─── TASK MATERIAL ───

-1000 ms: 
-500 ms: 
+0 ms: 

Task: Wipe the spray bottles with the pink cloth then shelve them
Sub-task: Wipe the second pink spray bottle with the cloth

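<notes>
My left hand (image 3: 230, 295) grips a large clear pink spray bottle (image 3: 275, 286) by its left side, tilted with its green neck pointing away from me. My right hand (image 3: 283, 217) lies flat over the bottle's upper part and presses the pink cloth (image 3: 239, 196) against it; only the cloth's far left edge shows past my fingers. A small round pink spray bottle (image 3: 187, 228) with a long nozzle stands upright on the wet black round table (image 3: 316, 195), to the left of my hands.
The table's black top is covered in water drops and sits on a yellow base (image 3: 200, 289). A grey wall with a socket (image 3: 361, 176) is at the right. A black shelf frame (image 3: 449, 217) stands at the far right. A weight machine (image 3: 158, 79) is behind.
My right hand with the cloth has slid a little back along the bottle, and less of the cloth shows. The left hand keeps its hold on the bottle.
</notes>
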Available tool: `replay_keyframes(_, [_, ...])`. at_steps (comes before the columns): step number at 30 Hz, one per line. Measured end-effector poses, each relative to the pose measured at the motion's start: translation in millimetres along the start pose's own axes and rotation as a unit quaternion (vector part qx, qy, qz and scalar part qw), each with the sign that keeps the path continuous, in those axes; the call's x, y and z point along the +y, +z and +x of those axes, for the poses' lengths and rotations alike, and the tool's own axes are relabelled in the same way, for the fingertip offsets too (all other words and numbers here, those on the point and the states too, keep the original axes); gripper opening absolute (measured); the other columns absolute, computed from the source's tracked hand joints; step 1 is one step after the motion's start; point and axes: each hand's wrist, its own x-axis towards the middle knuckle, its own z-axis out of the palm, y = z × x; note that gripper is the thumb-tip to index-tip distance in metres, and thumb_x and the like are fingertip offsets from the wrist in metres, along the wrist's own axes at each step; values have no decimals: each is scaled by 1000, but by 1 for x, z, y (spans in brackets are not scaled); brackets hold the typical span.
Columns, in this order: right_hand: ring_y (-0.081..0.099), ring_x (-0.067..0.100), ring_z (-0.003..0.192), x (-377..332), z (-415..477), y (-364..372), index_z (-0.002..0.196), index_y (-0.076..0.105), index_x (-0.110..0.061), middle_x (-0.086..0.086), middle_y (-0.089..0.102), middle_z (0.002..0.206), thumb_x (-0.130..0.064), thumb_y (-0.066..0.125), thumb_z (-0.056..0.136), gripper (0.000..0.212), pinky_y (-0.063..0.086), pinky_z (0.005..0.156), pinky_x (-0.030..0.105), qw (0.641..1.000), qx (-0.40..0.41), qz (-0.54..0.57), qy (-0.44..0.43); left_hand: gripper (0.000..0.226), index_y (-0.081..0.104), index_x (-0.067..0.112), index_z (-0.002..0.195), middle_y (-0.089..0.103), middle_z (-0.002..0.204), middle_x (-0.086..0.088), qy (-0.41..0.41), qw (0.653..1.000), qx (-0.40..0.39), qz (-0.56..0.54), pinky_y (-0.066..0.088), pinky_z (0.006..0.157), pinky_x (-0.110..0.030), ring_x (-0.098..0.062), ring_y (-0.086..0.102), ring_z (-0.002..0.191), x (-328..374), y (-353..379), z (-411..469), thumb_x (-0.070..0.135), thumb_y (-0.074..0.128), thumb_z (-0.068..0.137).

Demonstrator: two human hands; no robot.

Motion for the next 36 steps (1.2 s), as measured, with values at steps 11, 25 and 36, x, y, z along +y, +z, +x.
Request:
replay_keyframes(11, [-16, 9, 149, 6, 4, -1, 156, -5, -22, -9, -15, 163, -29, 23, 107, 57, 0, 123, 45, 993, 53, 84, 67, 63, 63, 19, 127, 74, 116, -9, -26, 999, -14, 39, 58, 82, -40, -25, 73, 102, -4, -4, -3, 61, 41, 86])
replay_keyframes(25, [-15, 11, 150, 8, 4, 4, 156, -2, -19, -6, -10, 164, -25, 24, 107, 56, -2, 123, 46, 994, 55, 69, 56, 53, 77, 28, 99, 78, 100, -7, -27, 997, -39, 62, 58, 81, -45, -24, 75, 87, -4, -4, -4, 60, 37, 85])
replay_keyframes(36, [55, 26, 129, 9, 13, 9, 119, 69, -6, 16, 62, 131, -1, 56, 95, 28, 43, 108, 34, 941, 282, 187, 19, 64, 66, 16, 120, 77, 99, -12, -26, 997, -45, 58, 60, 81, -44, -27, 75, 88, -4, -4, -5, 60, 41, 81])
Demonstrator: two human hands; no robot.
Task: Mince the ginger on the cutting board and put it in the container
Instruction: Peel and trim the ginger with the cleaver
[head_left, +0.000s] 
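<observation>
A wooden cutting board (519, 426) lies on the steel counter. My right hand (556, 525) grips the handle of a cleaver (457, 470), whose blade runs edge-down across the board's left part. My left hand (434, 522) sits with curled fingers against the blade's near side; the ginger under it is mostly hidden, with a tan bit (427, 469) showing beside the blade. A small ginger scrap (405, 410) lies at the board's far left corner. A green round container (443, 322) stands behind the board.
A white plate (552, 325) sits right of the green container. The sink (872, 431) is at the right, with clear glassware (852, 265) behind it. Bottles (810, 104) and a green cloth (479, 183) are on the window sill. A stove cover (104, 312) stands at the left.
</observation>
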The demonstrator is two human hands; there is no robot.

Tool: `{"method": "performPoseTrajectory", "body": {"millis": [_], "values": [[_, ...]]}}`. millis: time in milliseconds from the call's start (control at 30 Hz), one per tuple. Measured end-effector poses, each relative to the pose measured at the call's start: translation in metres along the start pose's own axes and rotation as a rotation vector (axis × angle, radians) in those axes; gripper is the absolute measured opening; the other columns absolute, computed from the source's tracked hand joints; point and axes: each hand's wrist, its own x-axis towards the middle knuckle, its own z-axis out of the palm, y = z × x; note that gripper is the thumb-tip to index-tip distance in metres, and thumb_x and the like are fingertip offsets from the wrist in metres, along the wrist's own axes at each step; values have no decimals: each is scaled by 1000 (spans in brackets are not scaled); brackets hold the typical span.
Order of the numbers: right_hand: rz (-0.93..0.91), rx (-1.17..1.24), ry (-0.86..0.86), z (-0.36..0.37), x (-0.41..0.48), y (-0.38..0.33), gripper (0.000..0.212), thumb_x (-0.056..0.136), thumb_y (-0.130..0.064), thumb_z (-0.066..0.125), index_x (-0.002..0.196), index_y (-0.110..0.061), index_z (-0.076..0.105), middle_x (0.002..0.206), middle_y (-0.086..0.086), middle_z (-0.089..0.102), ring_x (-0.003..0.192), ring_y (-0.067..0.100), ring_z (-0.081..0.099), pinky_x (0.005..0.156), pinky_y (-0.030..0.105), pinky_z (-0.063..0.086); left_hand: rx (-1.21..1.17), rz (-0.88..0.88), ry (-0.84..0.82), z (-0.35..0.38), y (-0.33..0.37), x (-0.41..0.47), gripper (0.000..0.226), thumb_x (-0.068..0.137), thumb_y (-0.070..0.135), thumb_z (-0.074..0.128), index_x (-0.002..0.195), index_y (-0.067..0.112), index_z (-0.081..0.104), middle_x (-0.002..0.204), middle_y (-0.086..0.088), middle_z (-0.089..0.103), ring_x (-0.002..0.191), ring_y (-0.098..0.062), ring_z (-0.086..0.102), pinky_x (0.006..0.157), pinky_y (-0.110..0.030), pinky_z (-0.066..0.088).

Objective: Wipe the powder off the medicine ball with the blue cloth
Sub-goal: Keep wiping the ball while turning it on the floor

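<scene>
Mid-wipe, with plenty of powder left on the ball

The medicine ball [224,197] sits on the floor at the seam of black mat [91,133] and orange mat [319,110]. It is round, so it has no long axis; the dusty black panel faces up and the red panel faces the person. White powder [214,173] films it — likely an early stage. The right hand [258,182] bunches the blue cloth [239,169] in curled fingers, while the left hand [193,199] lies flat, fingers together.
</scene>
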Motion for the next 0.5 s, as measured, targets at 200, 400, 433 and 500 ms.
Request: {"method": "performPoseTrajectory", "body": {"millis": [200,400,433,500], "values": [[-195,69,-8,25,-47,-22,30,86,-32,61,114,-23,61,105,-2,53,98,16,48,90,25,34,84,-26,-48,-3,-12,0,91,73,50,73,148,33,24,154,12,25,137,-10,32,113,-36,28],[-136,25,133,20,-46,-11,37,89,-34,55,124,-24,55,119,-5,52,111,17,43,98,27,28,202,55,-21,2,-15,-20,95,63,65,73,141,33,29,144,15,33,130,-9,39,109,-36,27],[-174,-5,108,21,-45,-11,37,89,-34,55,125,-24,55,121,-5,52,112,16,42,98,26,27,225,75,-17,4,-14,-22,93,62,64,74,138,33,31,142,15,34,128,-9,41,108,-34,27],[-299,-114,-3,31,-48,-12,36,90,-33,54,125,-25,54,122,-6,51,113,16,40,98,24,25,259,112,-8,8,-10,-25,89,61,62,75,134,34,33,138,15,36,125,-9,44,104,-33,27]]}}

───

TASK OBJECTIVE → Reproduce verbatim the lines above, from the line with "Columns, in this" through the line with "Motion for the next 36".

RESPONSE TO THIS TASK →
Columns, in this order: right_hand: ring_y (-0.081..0.099), ring_x (-0.067..0.100), ring_z (-0.003..0.192), x (-377..332), z (-415..477), y (-364..372), index_z (-0.002..0.196), index_y (-0.076..0.105), index_x (-0.110..0.061), middle_x (-0.086..0.086), middle_y (-0.089..0.102), middle_z (0.002..0.206), thumb_x (-0.130..0.064), thumb_y (-0.066..0.125), thumb_z (-0.056..0.136), gripper (0.000..0.212), pinky_y (-0.063..0.086), pinky_z (0.005..0.156), pinky_x (-0.030..0.105), qw (0.641..1.000), qx (-0.40..0.41), qz (-0.54..0.57), qy (-0.44..0.43); left_hand: gripper (0.000..0.226), index_y (-0.081..0.104), index_x (-0.067..0.112), index_z (-0.002..0.195), middle_y (-0.089..0.103), middle_z (-0.002..0.204), middle_x (-0.086..0.088), qy (-0.41..0.41), qw (0.653..1.000), qx (-0.40..0.39), qz (-0.56..0.54), pinky_y (-0.066..0.088), pinky_z (0.006..0.157), pinky_x (-0.110..0.030), ring_x (-0.098..0.062), ring_y (-0.086..0.102), ring_z (-0.002..0.191), x (-328..374), y (-353..379), z (-411..469), thumb_x (-0.070..0.135), thumb_y (-0.074..0.128), thumb_z (-0.068..0.137).

Demonstrator: two human hands; no robot.

Motion for the next 36 steps (1.2 s), as measured, with values at steps 11, 25 and 36, x, y, z along +y, +z, +x.

What the exercise asked for is now complete.